### [Problem]
Set out exactly every line of the entries below, starting at the line that holds "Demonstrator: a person" and stopping after the line that holds "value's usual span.".

'''

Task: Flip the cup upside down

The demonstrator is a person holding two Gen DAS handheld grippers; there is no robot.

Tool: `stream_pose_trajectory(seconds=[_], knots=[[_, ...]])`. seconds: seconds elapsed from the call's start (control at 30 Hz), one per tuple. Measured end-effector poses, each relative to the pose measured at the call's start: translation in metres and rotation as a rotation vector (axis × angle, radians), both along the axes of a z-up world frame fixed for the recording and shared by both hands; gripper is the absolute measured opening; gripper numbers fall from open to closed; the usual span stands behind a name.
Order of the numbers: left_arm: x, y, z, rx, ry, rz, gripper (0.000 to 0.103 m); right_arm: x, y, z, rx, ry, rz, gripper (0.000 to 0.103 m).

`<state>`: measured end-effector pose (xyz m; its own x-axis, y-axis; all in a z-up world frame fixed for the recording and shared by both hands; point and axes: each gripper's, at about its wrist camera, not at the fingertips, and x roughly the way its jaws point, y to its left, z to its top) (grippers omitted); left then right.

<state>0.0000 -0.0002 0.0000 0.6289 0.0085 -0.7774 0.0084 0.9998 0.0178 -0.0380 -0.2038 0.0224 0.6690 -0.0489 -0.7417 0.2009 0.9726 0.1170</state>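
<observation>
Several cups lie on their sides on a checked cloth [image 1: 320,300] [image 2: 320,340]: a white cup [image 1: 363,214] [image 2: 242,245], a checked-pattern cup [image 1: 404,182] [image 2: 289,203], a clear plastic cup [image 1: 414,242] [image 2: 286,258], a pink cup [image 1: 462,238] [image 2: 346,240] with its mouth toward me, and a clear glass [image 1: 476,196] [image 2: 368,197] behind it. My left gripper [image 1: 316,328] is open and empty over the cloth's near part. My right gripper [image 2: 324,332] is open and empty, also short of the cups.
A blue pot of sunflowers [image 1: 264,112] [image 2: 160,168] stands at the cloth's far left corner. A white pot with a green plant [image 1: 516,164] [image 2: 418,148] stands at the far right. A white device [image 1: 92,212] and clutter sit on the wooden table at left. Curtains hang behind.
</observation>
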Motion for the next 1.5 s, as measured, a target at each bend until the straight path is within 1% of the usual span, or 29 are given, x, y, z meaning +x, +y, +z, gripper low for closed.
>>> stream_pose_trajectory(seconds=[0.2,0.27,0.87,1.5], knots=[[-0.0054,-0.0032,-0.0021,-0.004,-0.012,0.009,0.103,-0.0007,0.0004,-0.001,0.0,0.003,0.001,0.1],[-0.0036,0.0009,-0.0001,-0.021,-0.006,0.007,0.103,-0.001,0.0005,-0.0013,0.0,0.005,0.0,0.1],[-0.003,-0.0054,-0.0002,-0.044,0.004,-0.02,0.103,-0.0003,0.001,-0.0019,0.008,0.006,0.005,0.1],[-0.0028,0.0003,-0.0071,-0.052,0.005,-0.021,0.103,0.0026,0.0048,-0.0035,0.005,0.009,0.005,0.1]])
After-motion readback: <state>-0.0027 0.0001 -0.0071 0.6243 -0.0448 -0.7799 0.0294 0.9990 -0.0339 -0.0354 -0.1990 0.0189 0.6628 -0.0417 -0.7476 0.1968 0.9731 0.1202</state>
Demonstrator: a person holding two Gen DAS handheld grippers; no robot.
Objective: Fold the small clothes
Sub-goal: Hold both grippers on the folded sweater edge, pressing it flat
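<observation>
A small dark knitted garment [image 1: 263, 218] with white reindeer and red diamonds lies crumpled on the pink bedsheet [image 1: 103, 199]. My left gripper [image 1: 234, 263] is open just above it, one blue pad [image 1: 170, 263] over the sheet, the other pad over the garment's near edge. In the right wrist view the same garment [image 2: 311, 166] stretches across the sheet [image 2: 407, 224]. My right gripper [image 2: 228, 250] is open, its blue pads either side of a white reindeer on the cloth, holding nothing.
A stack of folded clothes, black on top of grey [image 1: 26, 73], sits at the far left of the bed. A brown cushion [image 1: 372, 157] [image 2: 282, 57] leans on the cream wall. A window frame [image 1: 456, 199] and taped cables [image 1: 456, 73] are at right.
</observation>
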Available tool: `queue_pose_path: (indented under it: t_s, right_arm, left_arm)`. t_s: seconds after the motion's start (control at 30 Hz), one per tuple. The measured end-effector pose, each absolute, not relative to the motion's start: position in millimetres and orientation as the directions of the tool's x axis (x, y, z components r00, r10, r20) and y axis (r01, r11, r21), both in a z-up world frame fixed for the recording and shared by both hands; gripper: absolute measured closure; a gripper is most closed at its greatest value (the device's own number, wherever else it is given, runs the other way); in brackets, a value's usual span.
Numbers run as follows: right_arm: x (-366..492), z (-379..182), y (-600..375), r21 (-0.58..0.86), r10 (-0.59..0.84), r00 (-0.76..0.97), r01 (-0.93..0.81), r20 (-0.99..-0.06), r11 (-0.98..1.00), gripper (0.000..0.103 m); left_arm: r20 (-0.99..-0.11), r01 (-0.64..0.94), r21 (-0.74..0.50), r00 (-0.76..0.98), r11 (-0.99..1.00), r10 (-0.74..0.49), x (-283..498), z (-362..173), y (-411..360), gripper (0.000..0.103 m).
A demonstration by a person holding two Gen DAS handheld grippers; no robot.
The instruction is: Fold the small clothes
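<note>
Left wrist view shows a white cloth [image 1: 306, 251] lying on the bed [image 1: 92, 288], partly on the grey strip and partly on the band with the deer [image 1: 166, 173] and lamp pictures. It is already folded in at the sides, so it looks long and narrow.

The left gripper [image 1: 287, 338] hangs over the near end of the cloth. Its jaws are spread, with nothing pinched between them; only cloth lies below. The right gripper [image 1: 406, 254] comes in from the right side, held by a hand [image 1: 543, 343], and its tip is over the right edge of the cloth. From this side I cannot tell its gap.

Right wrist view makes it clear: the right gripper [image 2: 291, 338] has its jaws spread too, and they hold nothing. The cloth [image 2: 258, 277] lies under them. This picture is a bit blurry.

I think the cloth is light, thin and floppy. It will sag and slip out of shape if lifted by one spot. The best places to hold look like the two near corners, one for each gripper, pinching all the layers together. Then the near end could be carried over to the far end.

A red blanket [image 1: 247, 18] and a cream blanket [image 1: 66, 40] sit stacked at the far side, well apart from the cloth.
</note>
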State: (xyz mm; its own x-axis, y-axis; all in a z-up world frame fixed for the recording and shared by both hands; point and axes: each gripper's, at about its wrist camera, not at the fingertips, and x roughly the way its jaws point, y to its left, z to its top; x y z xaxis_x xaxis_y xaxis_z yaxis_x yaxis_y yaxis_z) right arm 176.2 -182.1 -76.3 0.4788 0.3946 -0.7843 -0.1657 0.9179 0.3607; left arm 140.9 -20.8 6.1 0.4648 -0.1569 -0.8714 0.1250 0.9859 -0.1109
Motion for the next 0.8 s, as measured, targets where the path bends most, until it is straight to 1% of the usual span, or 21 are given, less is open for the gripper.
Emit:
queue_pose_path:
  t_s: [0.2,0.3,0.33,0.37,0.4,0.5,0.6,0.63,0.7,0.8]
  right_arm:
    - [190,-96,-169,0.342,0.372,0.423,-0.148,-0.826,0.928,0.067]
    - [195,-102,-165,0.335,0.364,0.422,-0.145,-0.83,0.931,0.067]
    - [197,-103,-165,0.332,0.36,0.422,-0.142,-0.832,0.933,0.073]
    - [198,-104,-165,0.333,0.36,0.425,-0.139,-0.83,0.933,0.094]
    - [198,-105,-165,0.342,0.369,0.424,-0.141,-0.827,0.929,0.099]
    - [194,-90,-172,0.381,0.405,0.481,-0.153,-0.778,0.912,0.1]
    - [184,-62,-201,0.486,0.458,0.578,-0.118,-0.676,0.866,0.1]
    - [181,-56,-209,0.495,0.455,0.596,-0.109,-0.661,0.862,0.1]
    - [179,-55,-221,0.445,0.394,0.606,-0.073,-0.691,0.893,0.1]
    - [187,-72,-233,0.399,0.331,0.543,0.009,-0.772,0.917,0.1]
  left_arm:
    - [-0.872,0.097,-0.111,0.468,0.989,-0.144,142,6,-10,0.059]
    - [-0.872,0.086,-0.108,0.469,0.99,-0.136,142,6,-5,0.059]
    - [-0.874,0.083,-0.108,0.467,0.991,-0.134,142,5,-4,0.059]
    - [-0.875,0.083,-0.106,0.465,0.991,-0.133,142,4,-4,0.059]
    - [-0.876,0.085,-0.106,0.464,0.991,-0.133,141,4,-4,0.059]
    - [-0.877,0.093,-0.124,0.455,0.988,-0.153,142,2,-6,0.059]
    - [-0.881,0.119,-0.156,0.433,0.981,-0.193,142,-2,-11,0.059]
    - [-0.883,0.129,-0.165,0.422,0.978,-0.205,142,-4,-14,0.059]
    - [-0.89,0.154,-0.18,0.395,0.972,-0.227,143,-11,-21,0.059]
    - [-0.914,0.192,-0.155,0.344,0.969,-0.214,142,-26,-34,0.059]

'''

### [Answer for this exercise]
Demonstrator: a person holding two Gen DAS handheld grippers; no robot.
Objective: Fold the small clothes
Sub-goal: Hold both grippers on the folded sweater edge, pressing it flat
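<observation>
A small dark knitted garment [image 1: 263, 218] with white reindeer and red diamonds lies crumpled on the pink bedsheet [image 1: 103, 199]. My left gripper [image 1: 234, 263] is open just above it, one blue pad [image 1: 170, 263] over the sheet, the other pad over the garment's near edge. In the right wrist view the same garment [image 2: 311, 166] stretches across the sheet [image 2: 407, 224]. My right gripper [image 2: 228, 250] is open, its blue pads either side of a white reindeer on the cloth, holding nothing.
A stack of folded clothes, black on top of grey [image 1: 26, 73], sits at the far left of the bed. A brown cushion [image 1: 372, 157] [image 2: 282, 57] leans on the cream wall. A window frame [image 1: 456, 199] and taped cables [image 1: 456, 73] are at right.
</observation>
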Available tool: `queue_pose_path: (indented under it: t_s, right_arm, left_arm)`. t_s: seconds after the motion's start (control at 30 Hz), one per tuple. The measured end-effector pose, each absolute, not relative to the motion's start: position in millimetres and orientation as the directions of the tool's x axis (x, y, z components r00, r10, r20) and y axis (r01, r11, r21), both in a z-up world frame fixed for the recording and shared by both hands; gripper: absolute measured closure; a gripper is most closed at its greatest value (the device's own number, wherever else it is given, runs the other way); in brackets, a value's usual span.

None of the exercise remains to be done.